La proposta di direttiva della Commissione mira inoltre a incrementare la trasparenza per quanto riguarda l’uso di algoritmi da parte delle piattaforme, assicurando il monitoraggio umano e il diritto di impugnare le decisioni automatizzate.
Le autorità nazionali spesso hanno difficoltà nell’accesso ai dati relativi alle piattaforme e alle persone che vi lavorano. La proposta della Commissione intende rendere più trasparente l’attività delle piattaforme, chiarendo gli obblighi esistenti di dichiarare l’attività lavorativa alle autorità nazionali. La nuova normativa imporrà alle piattaforme di mettere a disposizione delle autorità nazionali alcune informazioni in merito alle attività svolte e alle persone che vi lavorano.
E anche il govreno italiano è impegnato sul fronte della tutela dei diritti. “Si tratta di una priorità che il nostro Governo è impegnato a promuovere a livello nazionale e in sede europea e sulla quale continueremo a impegnarci sostenendone una visione ambiziosa che garantisca tutele a tutti per il presente e il futuro”, dice il ministro del Lavoro, Andrea Orlando.
“La proposta accoglie – spiega il ministro – e dà supporto a due nostre richieste. Chiarire lo status dei lavoratori delle piattaforme, orientandosi a favore del riconoscimento di un rapporto dipendente, e dare centralità al tema dell’utilizzo di algoritmi e sistemi di intelligenza artificiale. Questi ultimi svolgono un ruolo cruciale nel definire, valutare e monitorare l’esecuzione delle prestazioni dei lavoratori su piattaforme e dobbiamo essere preparati ad adeguare l’apparato normativo e di tutele nella stessa direzione.

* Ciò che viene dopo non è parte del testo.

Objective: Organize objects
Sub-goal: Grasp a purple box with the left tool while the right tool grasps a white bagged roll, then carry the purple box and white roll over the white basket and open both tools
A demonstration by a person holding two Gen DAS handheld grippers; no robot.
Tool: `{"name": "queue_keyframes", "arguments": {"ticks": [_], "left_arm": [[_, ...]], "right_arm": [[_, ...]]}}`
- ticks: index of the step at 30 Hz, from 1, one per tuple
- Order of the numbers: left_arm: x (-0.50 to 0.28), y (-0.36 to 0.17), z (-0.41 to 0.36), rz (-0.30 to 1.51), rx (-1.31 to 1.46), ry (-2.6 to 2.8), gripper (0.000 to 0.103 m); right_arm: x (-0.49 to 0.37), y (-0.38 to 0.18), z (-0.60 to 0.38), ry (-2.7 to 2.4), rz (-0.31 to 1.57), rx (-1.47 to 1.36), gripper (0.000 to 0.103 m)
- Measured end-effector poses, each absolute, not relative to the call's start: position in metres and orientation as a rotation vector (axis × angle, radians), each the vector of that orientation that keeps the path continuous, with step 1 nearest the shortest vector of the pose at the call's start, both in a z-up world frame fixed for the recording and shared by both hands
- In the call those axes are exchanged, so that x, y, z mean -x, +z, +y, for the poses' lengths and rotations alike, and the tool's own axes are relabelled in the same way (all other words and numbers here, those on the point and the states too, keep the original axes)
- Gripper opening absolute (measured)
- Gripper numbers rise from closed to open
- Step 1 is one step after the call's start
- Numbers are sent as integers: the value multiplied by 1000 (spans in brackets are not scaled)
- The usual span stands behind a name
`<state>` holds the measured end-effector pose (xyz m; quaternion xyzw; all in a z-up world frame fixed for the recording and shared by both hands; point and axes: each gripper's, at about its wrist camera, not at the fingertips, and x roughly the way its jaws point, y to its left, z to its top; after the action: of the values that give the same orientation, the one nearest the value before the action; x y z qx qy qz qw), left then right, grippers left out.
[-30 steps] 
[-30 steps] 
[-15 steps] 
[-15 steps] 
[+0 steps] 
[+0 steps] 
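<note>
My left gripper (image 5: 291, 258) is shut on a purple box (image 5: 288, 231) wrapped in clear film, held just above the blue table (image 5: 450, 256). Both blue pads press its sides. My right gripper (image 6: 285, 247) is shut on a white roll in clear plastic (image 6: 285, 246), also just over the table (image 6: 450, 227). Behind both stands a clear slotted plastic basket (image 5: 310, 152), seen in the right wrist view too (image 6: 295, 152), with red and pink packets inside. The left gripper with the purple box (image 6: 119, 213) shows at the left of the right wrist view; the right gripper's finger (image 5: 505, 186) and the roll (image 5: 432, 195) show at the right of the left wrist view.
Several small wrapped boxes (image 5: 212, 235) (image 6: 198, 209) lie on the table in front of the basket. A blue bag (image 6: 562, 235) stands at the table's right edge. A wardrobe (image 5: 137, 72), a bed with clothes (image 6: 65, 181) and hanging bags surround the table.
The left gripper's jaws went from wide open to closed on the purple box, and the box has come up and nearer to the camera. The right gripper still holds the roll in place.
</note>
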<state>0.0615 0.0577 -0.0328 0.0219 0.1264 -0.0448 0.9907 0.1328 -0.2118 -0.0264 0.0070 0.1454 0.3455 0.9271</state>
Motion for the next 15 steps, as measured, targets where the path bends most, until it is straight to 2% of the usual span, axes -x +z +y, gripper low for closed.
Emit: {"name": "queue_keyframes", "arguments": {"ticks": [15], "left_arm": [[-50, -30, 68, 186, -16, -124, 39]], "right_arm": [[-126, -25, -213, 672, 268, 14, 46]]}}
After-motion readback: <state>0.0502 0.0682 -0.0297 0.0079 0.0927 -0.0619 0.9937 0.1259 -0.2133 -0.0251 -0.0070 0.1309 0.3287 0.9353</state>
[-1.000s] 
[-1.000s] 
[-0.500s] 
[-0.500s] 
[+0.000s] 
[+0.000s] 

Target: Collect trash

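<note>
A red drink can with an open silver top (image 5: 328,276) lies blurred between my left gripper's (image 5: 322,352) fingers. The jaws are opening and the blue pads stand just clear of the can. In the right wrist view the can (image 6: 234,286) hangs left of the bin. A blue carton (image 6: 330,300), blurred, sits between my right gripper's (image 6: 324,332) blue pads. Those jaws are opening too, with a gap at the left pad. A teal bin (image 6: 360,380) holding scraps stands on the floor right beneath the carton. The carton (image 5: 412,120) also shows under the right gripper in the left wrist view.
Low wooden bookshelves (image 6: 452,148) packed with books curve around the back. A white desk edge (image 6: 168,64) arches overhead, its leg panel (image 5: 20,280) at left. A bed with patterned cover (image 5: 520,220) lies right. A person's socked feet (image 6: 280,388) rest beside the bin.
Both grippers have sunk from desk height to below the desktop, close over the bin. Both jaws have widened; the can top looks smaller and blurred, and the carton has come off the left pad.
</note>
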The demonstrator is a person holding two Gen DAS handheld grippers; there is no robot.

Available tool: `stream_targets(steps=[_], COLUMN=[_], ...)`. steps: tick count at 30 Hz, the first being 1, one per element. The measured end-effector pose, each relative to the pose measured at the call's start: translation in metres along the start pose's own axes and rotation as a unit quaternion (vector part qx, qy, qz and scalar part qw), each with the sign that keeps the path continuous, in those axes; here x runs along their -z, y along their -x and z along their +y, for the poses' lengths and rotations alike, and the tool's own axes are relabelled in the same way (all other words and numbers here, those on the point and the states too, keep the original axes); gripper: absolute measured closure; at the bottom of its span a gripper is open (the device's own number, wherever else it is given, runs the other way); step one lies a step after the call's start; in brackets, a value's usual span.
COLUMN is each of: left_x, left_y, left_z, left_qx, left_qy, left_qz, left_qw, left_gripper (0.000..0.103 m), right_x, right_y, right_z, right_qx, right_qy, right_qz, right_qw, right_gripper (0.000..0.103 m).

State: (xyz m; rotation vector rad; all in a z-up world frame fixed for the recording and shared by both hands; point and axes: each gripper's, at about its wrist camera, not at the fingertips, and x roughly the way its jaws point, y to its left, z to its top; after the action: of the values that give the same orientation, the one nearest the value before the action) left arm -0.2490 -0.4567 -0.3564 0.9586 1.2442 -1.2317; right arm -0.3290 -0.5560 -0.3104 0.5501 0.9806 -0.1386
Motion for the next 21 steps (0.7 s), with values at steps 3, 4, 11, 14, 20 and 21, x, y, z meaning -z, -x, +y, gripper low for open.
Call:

“Bisogna promuovere diritti digitali collettivi adottando misure di garanzia e trasparenza per l’utilizzo di dati e di algoritmi per riequilibrare le asimmetrie del mercato del lavoro digitale. Per questo, sul fronte della regolazione algoritmica e il corretto utilizzo dei dati dei lavoratori, in Italia ci stiamo impegnando – sottolinea Orlando – a definire una proposta di legge per la trasparenza e la prevedibilità delle condizioni di lavoro. Ma soprattutto, stiamo avviando un percorso per capire come si può creare valore per tutta la società da questi dati. Il lavoro su piattaforme digitali è un’opportunità e può essere sostenibile solo se offre posti di lavoro di qualità e se rispetta i diritti dei lavoratori e delle lavoratrici”.
Il commento di Deliveroo
“La decisione del Tribunale del Lavoro di Milano è relativa a un solo rider, rappresenta un caso unico per Deliveroo in Italia ed è in contrasto con praticamente tutte le altre sentenze dei tribunali italiani – dichiara Matteo Sarzana, general manager di Deliveroo Italia – Si basa su un vecchio modello che la società non ha più da diversi anni e questa decisione non ha alcun impatto sul modello operativo attuale. Non siamo d’accordo con la decisione del giudice e faremo appello”.
“Deliveroo lavora con rider autonomi in Italia in base al contratto collettivo nazionale del lavoro firmato da AssoDelivery e il lavoro autonomo assicura la flessibilità che decine di migliaia di rider ci dicono di volere”, conclude Sarzana.